PROVIDED RECORDS Block Start

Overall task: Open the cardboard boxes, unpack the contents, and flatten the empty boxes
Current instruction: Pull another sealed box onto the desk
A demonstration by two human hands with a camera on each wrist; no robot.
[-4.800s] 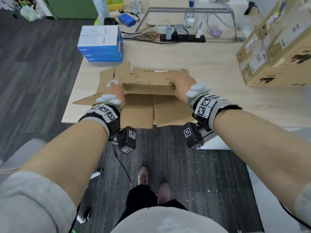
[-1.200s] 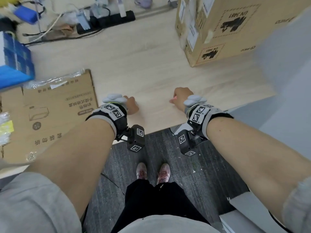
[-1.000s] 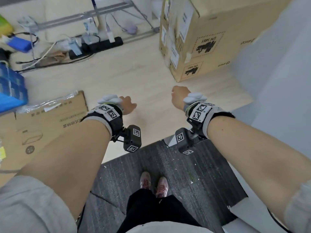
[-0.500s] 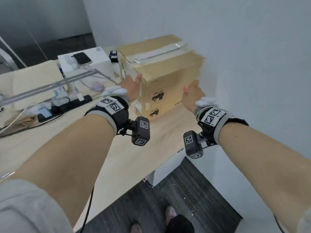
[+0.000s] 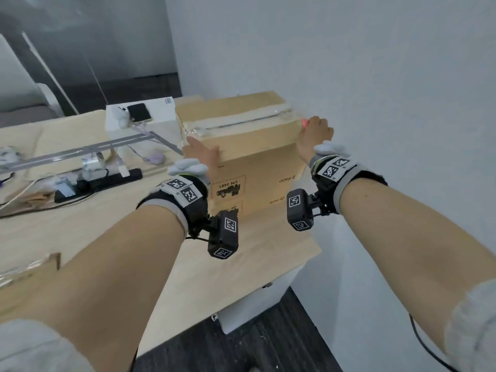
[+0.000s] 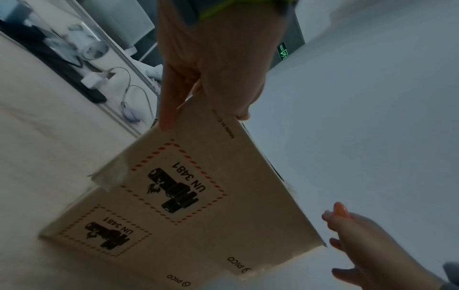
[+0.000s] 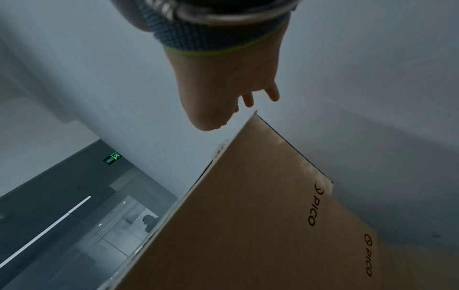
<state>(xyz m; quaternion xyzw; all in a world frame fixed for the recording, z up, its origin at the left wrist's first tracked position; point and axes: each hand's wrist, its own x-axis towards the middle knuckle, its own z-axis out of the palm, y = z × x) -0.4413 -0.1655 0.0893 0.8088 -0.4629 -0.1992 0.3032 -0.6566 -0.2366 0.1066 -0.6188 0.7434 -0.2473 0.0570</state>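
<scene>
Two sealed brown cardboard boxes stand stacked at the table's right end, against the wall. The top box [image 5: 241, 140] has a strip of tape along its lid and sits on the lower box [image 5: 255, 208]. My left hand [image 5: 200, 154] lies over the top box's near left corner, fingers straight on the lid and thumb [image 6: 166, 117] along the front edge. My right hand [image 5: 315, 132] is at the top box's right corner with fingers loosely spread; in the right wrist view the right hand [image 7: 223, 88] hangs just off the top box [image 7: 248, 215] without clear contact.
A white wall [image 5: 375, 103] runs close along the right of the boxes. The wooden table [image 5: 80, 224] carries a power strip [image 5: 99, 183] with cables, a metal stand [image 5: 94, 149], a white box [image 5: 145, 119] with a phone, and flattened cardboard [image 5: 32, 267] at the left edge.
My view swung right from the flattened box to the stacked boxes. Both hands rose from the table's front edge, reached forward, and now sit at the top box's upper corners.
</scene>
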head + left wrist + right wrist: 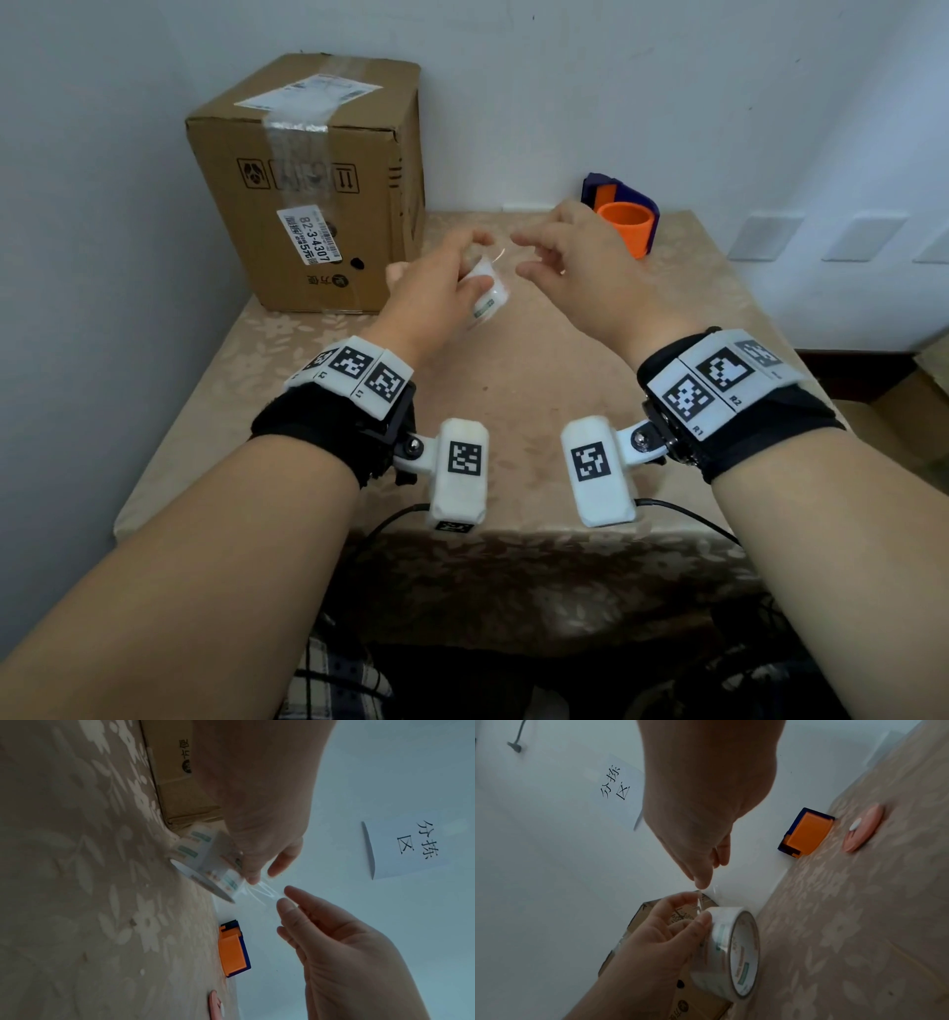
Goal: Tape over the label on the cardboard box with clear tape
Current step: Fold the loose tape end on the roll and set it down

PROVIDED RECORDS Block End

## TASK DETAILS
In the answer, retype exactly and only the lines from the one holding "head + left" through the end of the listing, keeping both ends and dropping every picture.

## RESULT BELOW
head + left wrist + right wrist: 
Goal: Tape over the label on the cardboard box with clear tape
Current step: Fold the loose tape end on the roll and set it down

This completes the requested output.